Répondant à une préoccupation relative au problème d'espace, Oumou Khaïry Guèye Seck soutient que « nous avons besoin de foirails modernes et fonctionnels ». Dans cette perspective, la solution pérenne demeure « la création d'un marché moderne à bétail à Diamniadio », annonce-t-elle.
Au cours de cette tournée, le ministre de l'Elevage s'est assuré que les mesures prises par le gouvernement sont en cours d'application. Ces dispositions concernent, entre autres, l'électricité, le circuit d'approvisionnement en eau, la sécurité, l'aliment de bétail. Toujours est-il que dans le domaine sécuritaire, on déplore des cas de vol, une électricité déficiente au Rond point Liberté 5, un des points de vente normalisés. Même si le site est propre, bien aéré et bien approvisionné, ce n'est pas encore la grande ruée des acheteurs. « Pour le moment, les gens n'achètent pas encore, ils viennent juste pour demander les prix », confie Ndar Faye, vendeur.
Soucieux de mieux appâter les potentiels clients, celui-ci passe fièrement sa main sur les mâchoires et les poils d'un de ses sujets. Il l'a baptisé « Yékini Junior » à cause de son imposant physique. Et ne vous aventurez même pas à demander le prix : 250.000 francs Cfa. Les prix vont de 60.000 jusqu'à 500.000 francs Cfa. A deux pas de ce périmètre, on jauge du regard. Comme si cela ne suffisait pas, on tâte les pieds, on tire la queue. Une manière de s'assurer qu'on est tombé sur une bonne affaire. Pour le moment, tel n'est pas le cas pour les vendeurs du foirail de Rufisque. Pour l'heure, on se tourne les pouces.
De l'avis d'Amadou Ousmane Sow, vendeur, originaire de Médina Fresbé (département de Podor), les clients se font rares à cause de la cherté des moutons. « Si nous devons convoyer nos troupeaux par le biais des camions-remorques, il faut débourser entre 350.000 et 450.000francs Cfa et cela se répercute sur les prix de vente », justifie-t-il.
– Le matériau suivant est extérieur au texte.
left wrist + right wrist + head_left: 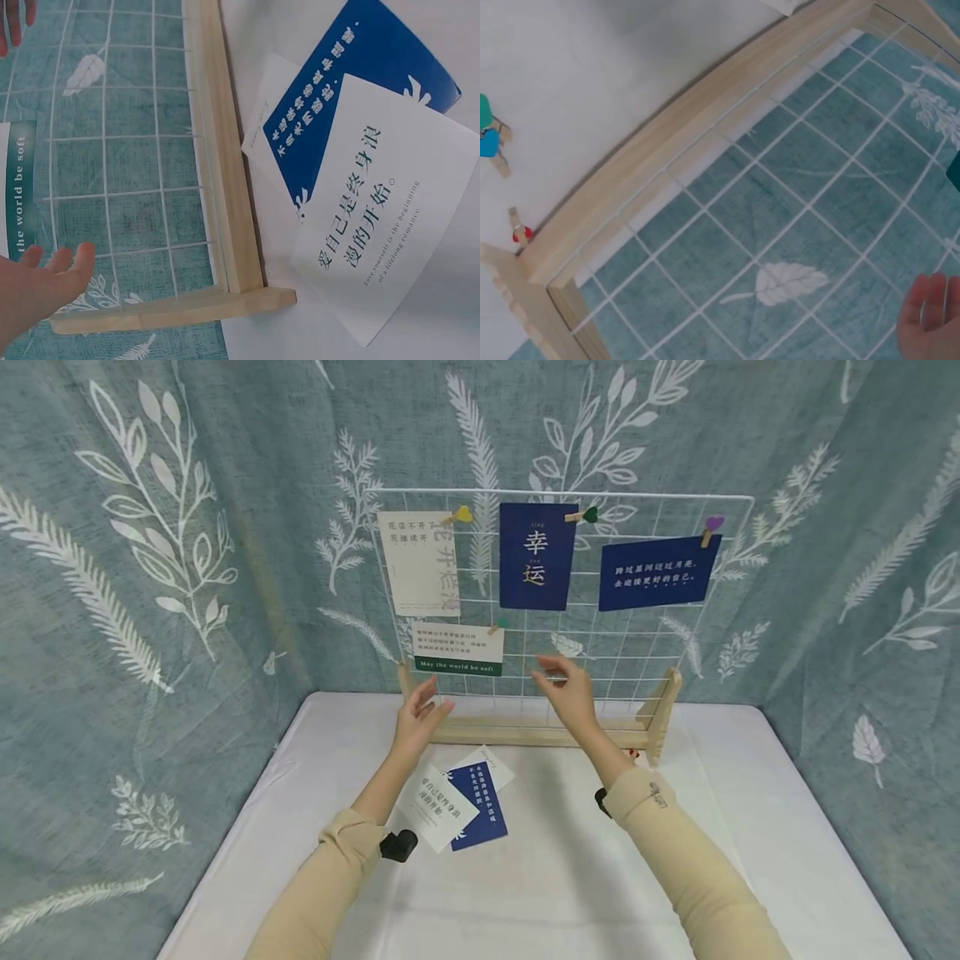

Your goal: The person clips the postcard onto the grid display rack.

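In the head view my left hand (420, 718) is just below a white and green card (458, 648) clipped on the white wire grid (600, 653). Its fingers are relaxed and nothing is in them; the left wrist view shows the same hand (46, 289) by that card's edge. My right hand (568, 695) hovers before the grid, right of the card, fingers loosely bent around nothing. A teal clothespin (497, 625) fastens the card's upper right corner. Above hang a cream card (420, 564), a dark blue upright card (536, 557) and a tilted blue card (656, 573).
A wooden base (517, 732) supports the grid. On the white table (570, 877) lie a white card (437, 810), a blue card (483, 810) and another partly covered card (498, 768). Loose clothespins, including a red one (520, 232), lie near the base's right end.
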`<state>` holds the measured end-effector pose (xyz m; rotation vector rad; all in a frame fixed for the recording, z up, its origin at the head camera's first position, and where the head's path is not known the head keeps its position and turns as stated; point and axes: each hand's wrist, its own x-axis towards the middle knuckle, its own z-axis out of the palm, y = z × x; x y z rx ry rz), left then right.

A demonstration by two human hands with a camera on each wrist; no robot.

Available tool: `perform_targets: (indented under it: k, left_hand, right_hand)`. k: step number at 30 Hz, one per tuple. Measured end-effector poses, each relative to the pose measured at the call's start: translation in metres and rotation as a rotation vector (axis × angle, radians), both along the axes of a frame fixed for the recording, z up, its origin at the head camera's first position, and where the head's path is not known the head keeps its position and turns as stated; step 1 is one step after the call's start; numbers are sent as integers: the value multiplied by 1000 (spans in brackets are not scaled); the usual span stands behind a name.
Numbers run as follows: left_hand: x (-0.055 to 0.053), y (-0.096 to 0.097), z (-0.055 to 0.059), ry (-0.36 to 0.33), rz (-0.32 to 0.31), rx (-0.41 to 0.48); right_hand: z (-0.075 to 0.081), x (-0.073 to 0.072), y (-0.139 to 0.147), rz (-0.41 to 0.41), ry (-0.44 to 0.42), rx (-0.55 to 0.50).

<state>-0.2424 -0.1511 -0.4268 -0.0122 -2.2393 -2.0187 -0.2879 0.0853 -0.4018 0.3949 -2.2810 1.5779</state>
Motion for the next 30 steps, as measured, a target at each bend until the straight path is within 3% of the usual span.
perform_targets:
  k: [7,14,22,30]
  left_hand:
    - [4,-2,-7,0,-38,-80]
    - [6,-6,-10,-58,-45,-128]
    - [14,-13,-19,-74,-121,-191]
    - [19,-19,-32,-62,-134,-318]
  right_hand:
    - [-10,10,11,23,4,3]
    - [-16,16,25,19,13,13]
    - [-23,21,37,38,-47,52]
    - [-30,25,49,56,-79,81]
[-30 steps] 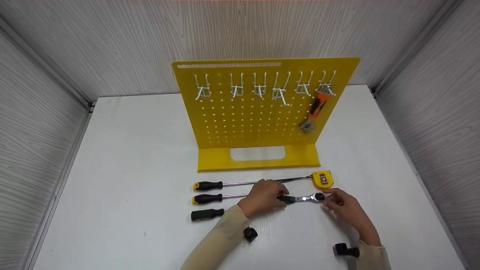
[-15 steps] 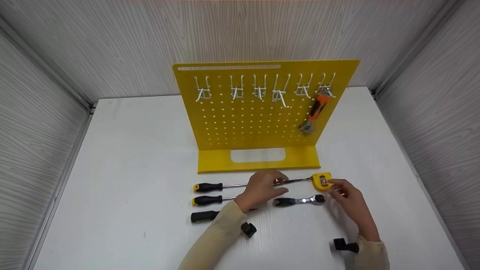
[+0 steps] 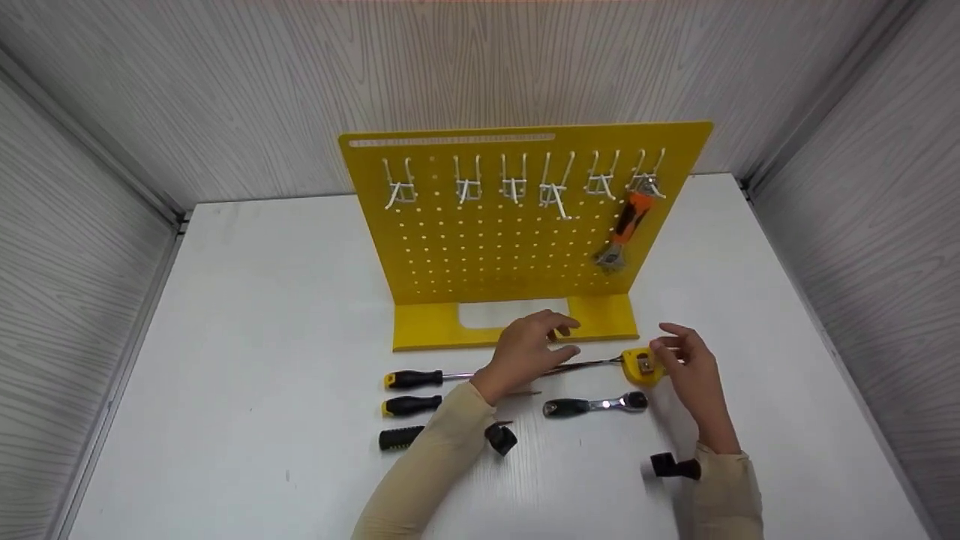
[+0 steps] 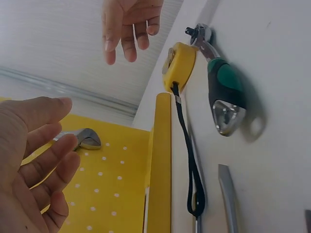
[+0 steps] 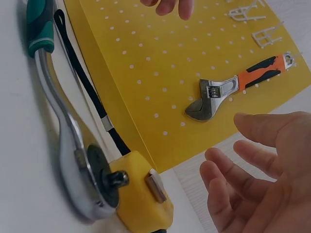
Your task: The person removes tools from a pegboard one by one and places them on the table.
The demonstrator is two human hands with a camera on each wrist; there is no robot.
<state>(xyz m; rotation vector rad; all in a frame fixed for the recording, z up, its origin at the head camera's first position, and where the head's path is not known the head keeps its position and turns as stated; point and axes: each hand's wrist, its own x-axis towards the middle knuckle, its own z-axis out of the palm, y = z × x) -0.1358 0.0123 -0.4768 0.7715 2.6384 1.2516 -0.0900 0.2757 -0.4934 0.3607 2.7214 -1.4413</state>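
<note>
My left hand (image 3: 525,351) hovers over the front of the yellow pegboard's base, fingers loosely bent, holding nothing. Near the yellow tape measure (image 3: 641,366) is my right hand (image 3: 691,371), fingers relaxed; the right wrist view (image 5: 262,170) shows its palm free of any object. A ratchet wrench (image 3: 596,404) with a green and black handle (image 4: 227,85) lies on the table below both hands. The tape measure's black strap (image 4: 187,145) stretches left, partly under my left hand. An adjustable wrench (image 3: 630,217) with an orange and black handle hangs at the pegboard's right.
The yellow pegboard (image 3: 480,259) stands upright behind the tools, with a row of white hooks (image 3: 514,187). Left of the ratchet lie two black and yellow screwdrivers (image 3: 414,379) and a dark-handled tool (image 3: 401,438), partly covered by my left arm. Grey panels surround the table (image 3: 262,337).
Both hands have come away from the ratchet wrench and moved up toward the pegboard, passing the tape measure. The ratchet wrench now lies untouched on the table.
</note>
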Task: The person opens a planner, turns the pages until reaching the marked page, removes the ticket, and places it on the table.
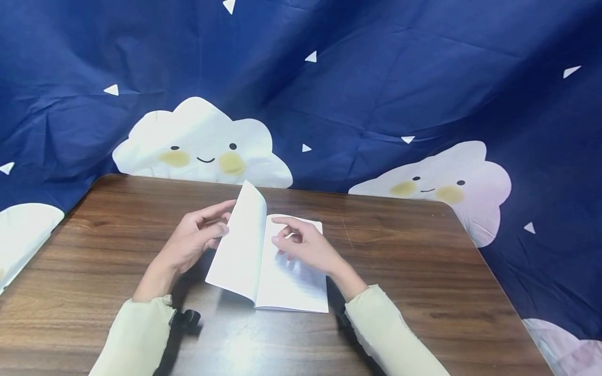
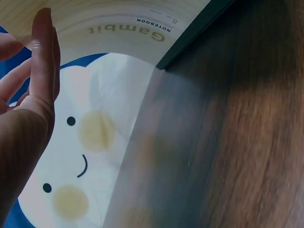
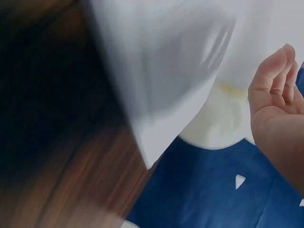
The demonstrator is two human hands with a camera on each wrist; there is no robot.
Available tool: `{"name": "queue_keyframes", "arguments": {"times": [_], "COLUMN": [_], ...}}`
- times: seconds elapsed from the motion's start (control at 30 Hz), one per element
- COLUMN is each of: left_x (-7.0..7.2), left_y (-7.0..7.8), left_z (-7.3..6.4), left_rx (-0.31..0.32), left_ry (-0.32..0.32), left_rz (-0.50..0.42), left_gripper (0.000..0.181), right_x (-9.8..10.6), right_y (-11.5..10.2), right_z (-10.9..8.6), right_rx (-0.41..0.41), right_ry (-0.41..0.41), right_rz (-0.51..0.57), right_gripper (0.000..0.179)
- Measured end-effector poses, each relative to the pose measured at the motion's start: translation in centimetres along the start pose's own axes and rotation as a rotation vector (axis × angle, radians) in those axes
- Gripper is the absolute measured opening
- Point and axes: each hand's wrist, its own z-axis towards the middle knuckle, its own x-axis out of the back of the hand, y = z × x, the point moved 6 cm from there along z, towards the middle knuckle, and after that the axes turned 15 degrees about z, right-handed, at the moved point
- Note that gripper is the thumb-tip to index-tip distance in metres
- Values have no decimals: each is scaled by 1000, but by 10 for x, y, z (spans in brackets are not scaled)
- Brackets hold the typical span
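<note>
An open notebook (image 1: 292, 284) is on the table, its left side raised at a slant and its right page lying flat. In the left wrist view, the notebook's light cover (image 2: 118, 23) shows the words "Gambit" and "NOTEBOOK". My left hand (image 1: 190, 237) holds the raised side by its left edge, the thumb on the page side and fingers behind the cover. Over the right page is my right hand (image 1: 305, 245), its fingers loosely bent and holding nothing. The right wrist view shows white pages (image 3: 161, 80) beside that hand, partly blurred.
The notebook lies on a brown wood-grain table (image 1: 400, 292) with rounded far corners. Behind the table hangs a blue cloth (image 1: 329, 94) with white clouds and small triangles. A black wrist device (image 1: 188, 319) is by the left sleeve.
</note>
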Motion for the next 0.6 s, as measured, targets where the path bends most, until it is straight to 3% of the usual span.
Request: {"name": "queue_keyframes", "arguments": {"times": [0.37,0.6], "left_x": [23,31], "left_y": [-11,-17], "left_z": [-11,-17], "left_rx": [68,111], "left_ry": [44,57], "left_rz": [206,252], "left_gripper": [58,57], "right_x": [50,73], "right_y": [17,31], "right_z": [-15,-18], "right_rx": [-45,-51], "right_ry": [67,79], "right_rz": [-137,-230], "right_gripper": [56,60]}}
Selon lui, il y a des vendeurs qui n'ont pas encore amené leur bétail. « Soit, ils vendent sur place, soit ils se détournent vers Dahra Djolof », explique Amadou Ousmane Sow.
Le regard vague, assis sur un banquet en bois, au beau milieu de son bétail, Mamadou Diallo, originaire de Ndioum, scrute l'arrivée des acheteurs qui se font rares. « On est là, mais il n'y a pas de vente, dit-il avec une moue désolée. Je ne sais pas si cela est dû au manque d'argent des populations ».
Après Rufisque, le cortège du ministre de l'Elevage s'est ébranlé vers le Parc des petits ruminants à Yarakh. A l'entrée du site, c'est une odeur acre d'urine qui vous irrite les narines. Et pour ajouter au décor visuel, des amas de sachets plastiques ont fini d'étaler un épais tapis à même le sol. « Il n'y a même pas de poubelles par ici, peste Bassirou Diène, vendeur de mouton. Les tas d'immondices ne cessent de nous incommoder. L'hygiène pose problème ».
Outre le Foirail de Rufisque, le Parc des petits ruminants et le Rond Point Liberté 5, le ministre de l'Elevage, Oumou Khaïry Guèye Seck a fini sa tournée sur le site de Yoff Ndeugane/Bande verte. Sur place, les éleveurs ont magnifié l'assistance de son département tout en lui demandant un peu plus d'aliment de bétail. Pour que ça bêle !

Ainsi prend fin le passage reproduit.